#### Source data ####

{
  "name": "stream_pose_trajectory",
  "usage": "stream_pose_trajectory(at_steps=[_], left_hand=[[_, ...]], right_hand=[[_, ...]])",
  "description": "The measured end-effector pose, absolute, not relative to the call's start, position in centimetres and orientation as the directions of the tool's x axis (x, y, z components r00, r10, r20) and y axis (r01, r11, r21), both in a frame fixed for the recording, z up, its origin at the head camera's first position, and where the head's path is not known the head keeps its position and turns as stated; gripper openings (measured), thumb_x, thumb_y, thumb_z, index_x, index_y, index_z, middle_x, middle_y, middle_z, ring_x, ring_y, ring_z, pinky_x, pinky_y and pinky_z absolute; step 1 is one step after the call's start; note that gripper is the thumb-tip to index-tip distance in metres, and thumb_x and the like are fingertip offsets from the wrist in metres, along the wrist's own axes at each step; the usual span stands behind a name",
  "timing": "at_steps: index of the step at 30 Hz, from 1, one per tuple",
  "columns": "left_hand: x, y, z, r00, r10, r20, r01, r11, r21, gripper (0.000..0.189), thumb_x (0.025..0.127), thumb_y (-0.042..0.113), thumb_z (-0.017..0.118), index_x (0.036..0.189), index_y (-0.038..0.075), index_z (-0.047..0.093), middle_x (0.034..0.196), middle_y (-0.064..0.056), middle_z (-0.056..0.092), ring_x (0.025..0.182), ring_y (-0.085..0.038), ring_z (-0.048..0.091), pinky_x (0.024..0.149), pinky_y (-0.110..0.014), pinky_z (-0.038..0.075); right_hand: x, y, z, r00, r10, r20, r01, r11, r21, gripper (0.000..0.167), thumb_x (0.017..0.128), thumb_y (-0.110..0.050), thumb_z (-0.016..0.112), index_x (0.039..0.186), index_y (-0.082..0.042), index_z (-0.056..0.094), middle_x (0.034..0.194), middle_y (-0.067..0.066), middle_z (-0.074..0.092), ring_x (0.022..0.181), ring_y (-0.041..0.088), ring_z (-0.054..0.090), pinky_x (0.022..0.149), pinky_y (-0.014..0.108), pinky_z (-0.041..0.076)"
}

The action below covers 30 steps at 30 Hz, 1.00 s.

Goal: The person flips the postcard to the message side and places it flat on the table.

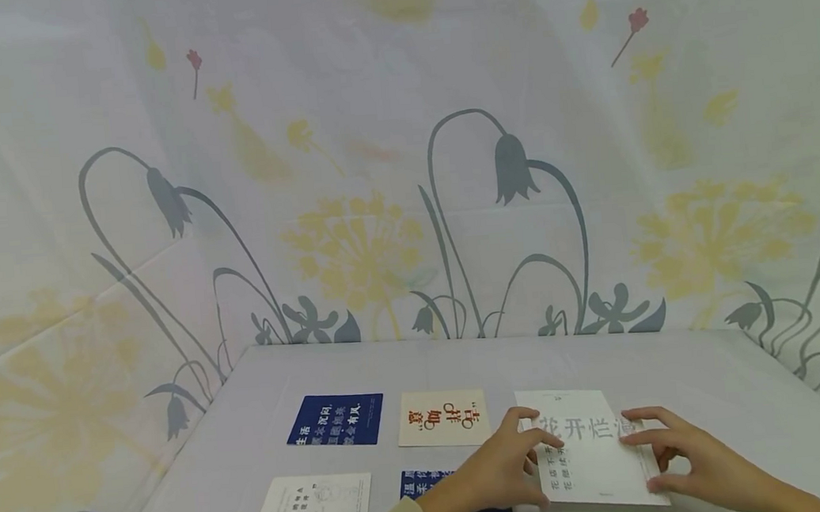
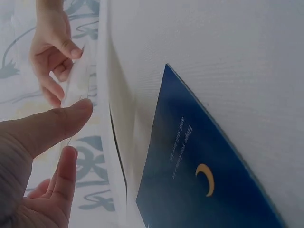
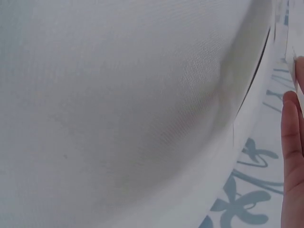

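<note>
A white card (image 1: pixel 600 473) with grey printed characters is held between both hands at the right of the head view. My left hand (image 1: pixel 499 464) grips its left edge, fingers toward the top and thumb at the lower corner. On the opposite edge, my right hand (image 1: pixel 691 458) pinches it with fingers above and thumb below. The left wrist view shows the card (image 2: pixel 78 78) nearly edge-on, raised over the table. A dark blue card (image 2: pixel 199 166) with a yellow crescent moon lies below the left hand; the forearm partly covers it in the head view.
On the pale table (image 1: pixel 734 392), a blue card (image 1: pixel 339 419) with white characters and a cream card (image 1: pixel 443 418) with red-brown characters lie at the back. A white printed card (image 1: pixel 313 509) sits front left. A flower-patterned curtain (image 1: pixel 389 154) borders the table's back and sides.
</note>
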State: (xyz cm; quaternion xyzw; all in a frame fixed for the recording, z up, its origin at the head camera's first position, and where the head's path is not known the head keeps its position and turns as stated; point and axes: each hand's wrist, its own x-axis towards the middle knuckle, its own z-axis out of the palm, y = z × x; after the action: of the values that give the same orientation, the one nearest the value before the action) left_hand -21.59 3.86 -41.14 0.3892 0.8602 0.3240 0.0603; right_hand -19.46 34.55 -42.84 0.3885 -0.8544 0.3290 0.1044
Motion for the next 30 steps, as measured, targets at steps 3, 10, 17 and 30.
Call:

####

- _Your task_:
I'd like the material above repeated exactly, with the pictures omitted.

- _Reply to the task_:
{
  "name": "stream_pose_trajectory",
  "usage": "stream_pose_trajectory(at_steps=[_], left_hand=[[_, ...]], right_hand=[[_, ...]])",
  "description": "The measured end-effector pose, absolute, not relative to the call's start, position in centimetres and orientation as the directions of the tool's x axis (x, y, z components r00, r10, r20) and y axis (r01, r11, r21), both in a frame fixed for the recording, z up, its origin at the head camera's first position, and where the head's path is not known the head keeps its position and turns as stated; gripper openings (measured), thumb_x, thumb_y, thumb_z, index_x, index_y, index_z, middle_x, middle_y, middle_z, ring_x, ring_y, ring_z, pinky_x, pinky_y and pinky_z absolute; step 1 is one step after the call's start; note that gripper is the thumb-tip to index-tip distance in metres, and thumb_x and the like are fingertip offsets from the wrist in metres, along the wrist's own axes at each step; the usual span stands behind a name",
  "timing": "at_steps: index of the step at 30 Hz, from 1, one per tuple",
  "columns": "left_hand: x, y, z, r00, r10, r20, r01, r11, r21, gripper (0.000..0.189), thumb_x (0.025..0.127), thumb_y (-0.042..0.113), thumb_z (-0.017..0.118), index_x (0.036..0.189), index_y (-0.038..0.075), index_z (-0.047..0.093), middle_x (0.034..0.196), middle_y (-0.064..0.056), middle_z (-0.056..0.092), ring_x (0.025..0.182), ring_y (-0.085..0.038), ring_z (-0.048..0.091), pinky_x (0.024..0.149), pinky_y (-0.110..0.014), pinky_z (-0.038..0.075); right_hand: x, y, z, r00, r10, r20, r01, r11, r21, gripper (0.000..0.167), thumb_x (0.017..0.128), thumb_y (-0.110..0.050), thumb_z (-0.016..0.112), index_x (0.039..0.186), index_y (-0.082..0.042), index_z (-0.056..0.094), middle_x (0.034..0.194), middle_y (-0.067..0.066), middle_z (-0.074..0.092), ring_x (0.022..0.181), ring_y (-0.041..0.088), ring_z (-0.054..0.090), pinky_x (0.022..0.149), pinky_y (-0.014..0.108), pinky_z (-0.041..0.076)"
}

The action below covers 30 steps at 30 Hz, 1.00 s.

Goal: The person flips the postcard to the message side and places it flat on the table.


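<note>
A white card (image 1: pixel 600 473) with grey printed characters is held between both hands at the right of the head view. My left hand (image 1: pixel 499 464) grips its left edge, fingers toward the top and thumb at the lower corner. On the opposite edge, my right hand (image 1: pixel 691 458) pinches it with fingers above and thumb below. The left wrist view shows the card (image 2: pixel 78 78) nearly edge-on, raised over the table. A dark blue card (image 2: pixel 199 166) with a yellow crescent moon lies below the left hand; the forearm partly covers it in the head view.
On the pale table (image 1: pixel 734 392), a blue card (image 1: pixel 339 419) with white characters and a cream card (image 1: pixel 443 418) with red-brown characters lie at the back. A white printed card (image 1: pixel 313 509) sits front left. A flower-patterned curtain (image 1: pixel 389 154) borders the table's back and sides.
</note>
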State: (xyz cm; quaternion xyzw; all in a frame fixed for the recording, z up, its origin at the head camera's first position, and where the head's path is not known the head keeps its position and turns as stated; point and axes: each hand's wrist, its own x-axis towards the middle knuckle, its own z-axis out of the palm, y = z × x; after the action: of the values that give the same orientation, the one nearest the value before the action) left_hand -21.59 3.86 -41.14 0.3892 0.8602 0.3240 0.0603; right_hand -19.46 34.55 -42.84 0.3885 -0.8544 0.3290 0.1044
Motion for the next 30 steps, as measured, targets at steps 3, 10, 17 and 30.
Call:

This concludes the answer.